* Try it: A verbatim transcript of the data below is required, images omitted.

◆ ◆ ◆

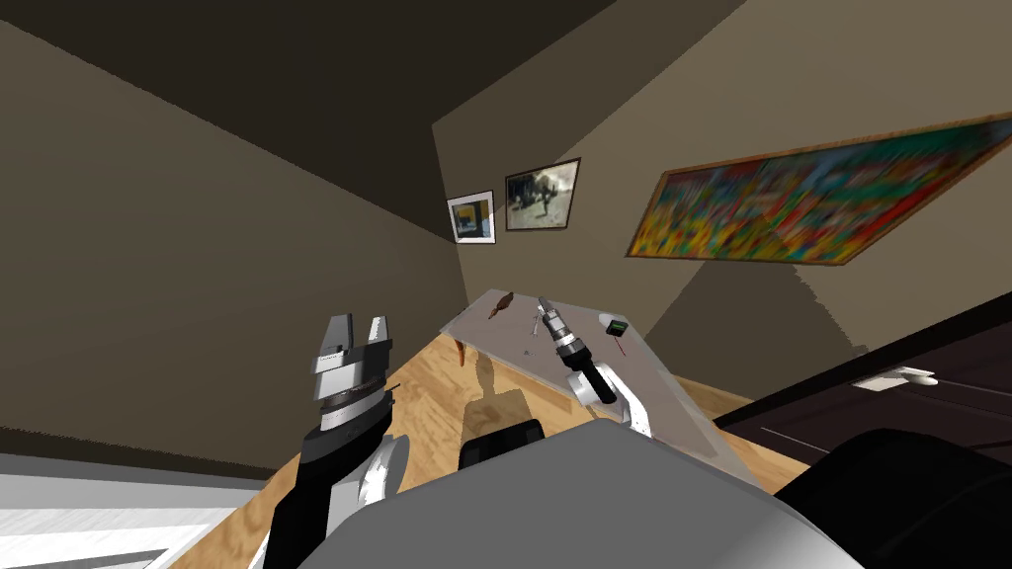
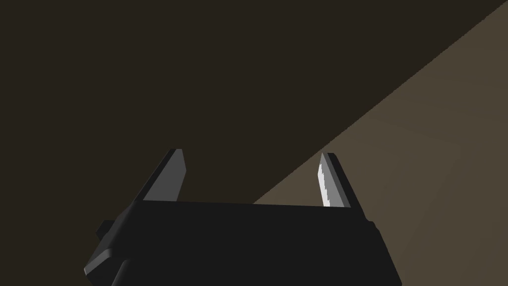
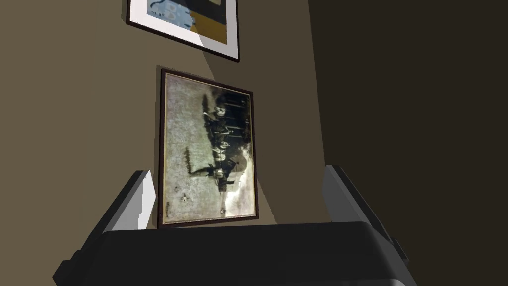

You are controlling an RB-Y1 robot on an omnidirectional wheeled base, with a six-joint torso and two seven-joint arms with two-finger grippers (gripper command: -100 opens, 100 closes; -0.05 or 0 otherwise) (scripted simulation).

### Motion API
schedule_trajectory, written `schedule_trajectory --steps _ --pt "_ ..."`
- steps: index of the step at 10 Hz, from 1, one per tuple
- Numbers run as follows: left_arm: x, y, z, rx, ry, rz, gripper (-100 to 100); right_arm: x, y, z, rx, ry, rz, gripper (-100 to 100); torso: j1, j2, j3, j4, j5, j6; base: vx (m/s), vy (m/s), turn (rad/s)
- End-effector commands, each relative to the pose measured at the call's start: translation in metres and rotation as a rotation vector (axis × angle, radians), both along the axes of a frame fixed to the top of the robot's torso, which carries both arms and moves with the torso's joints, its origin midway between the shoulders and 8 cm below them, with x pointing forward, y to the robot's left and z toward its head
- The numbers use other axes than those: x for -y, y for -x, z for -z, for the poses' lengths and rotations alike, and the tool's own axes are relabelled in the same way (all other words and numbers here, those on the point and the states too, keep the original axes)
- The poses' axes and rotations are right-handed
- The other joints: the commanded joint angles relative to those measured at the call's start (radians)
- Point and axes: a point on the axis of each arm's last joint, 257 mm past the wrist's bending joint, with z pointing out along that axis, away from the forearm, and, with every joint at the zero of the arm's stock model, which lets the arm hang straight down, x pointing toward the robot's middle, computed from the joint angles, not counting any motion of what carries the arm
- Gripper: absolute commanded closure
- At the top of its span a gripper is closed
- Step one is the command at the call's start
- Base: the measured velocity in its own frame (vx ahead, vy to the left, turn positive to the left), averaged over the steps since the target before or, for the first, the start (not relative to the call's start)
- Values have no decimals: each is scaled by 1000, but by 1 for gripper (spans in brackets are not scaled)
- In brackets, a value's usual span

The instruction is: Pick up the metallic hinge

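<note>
1. Locate the table (image 1: 682,405). It stands at your 12 to 1 o'clock, its grey top running toward the room corner.

2. Locate the target. The hinge is too small to identify with certainty. The likeliest candidate is a grey speck (image 1: 527,353) on the tabletop, at 7 o'clock from the right gripper (image 1: 543,314) and near it. A brown object (image 1: 502,302) lies at 10 o'clock from that gripper and a green-and-black item (image 1: 617,326) at 3 o'clock; judge both as non-targets.

3. Check the right gripper (image 3: 238,174). Its arm is extended over the table and its fingers stand apart, holding nothing. It points level, toward the wall, so the tabletop lies below its line of sight. Expect to pitch the wrist down before any descent.

4. Check the left gripper (image 1: 361,324). It is raised at your 10 o'clock, off the table, which leaves the reach path free. Its fingers (image 2: 327,181) are spread and empty.
</note>
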Motion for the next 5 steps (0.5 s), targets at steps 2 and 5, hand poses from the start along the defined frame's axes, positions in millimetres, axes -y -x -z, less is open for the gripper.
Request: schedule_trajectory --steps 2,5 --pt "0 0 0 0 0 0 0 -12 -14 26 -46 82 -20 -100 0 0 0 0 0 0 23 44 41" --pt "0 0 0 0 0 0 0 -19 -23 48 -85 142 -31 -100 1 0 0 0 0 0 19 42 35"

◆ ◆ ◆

* Exercise answer:
You are controlling an RB-Y1 robot on an omnidirectional wheeled base, with a six-joint torso and two seven-joint arms with two-finger grippers (gripper command: -100 opens, 100 closes; -0.05 or 0 otherwise) (scripted simulation).

### Motion API
schedule_trajectory, written `schedule_trajectory --steps _ --pt "_ ..."`
- steps: index of the step at 10 Hz, from 1, one per tuple
- Numbers run as follows: left_arm: x, y, z, rx, ry, rz, gripper (-100 to 100); right_arm: x, y, z, rx, ry, rz, gripper (-100 to 100); torso: j1, j2, j3, j4, j5, j6; base: vx (m/s), vy (m/s), turn (rad/s)
- End-effector commands, each relative to the pose measured at the call's start: translation in metres and rotation as a rotation vector (axis × angle, radians), both along the axes of a frame fixed to the top of the robot's torso, which carries both arms and moves with the torso's joints, its origin midway between the shoulders and 8 cm below them, with x pointing forward, y to the robot's left and z toward its head
- The numbers use other axes than those: x for -y, y for -x, z for -z, for the poses' lengths and rotations alike, and the tool's own axes are relabelled in the same way (all other words and numbers here, those on the point and the states too, keep the original axes)
- The poses' axes and rotations are right-handed
- The other joints: the commanded joint angles relative to those measured at the call's start (radians)
- Point and axes: a point on the axis of each arm's last joint, 257 mm past the wrist's bending joint, with z pointing out along that axis, away from the forearm, and, with every joint at the zero of the arm's stock model, which lets the arm hang straight down, x pointing toward the robot's middle, computed from the joint angles, not counting any motion of what carries the arm
- Gripper: absolute commanded closure
- At the top of its span a gripper is closed
- Step one is the command at the call's start
- Base: the measured velocity in its own frame (vx ahead, vy to the left, turn positive to the left), averaged over the steps since the target before or, for the first, the start (not relative to the call's start)
- Values have no decimals: each is scaled by 1000, but by 1 for gripper (spans in brackets are not scaled)
- In brackets, a value's usual span

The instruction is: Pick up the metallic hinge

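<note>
1. Locate the table (image 1: 682,405). It stands at your 12 to 1 o'clock, its grey top running toward the room corner.

2. Locate the target. The hinge is too small to identify with certainty. The likeliest candidate is a grey speck (image 1: 527,353) on the tabletop, at 7 o'clock from the right gripper (image 1: 543,314) and near it. A brown object (image 1: 502,302) lies at 10 o'clock from that gripper and a green-and-black item (image 1: 617,326) at 3 o'clock; judge both as non-targets.

3. Check the right gripper (image 3: 238,174). Its arm is extended over the table and its fingers stand apart, holding nothing. It points level, toward the wall, so the tabletop lies below its line of sight. Expect to pitch the wrist down before any descent.

4. Check the left gripper (image 1: 361,324). It is raised at your 10 o'clock, off the table, which leaves the reach path free. Its fingers (image 2: 327,181) are spread and empty.
</note>
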Motion for the next 5 steps (0.5 s), targets at steps 2 and 5, hand poses from the start along the defined frame's axes, positions in millimetres, axes -y -x -z, less is open for the gripper.
Request: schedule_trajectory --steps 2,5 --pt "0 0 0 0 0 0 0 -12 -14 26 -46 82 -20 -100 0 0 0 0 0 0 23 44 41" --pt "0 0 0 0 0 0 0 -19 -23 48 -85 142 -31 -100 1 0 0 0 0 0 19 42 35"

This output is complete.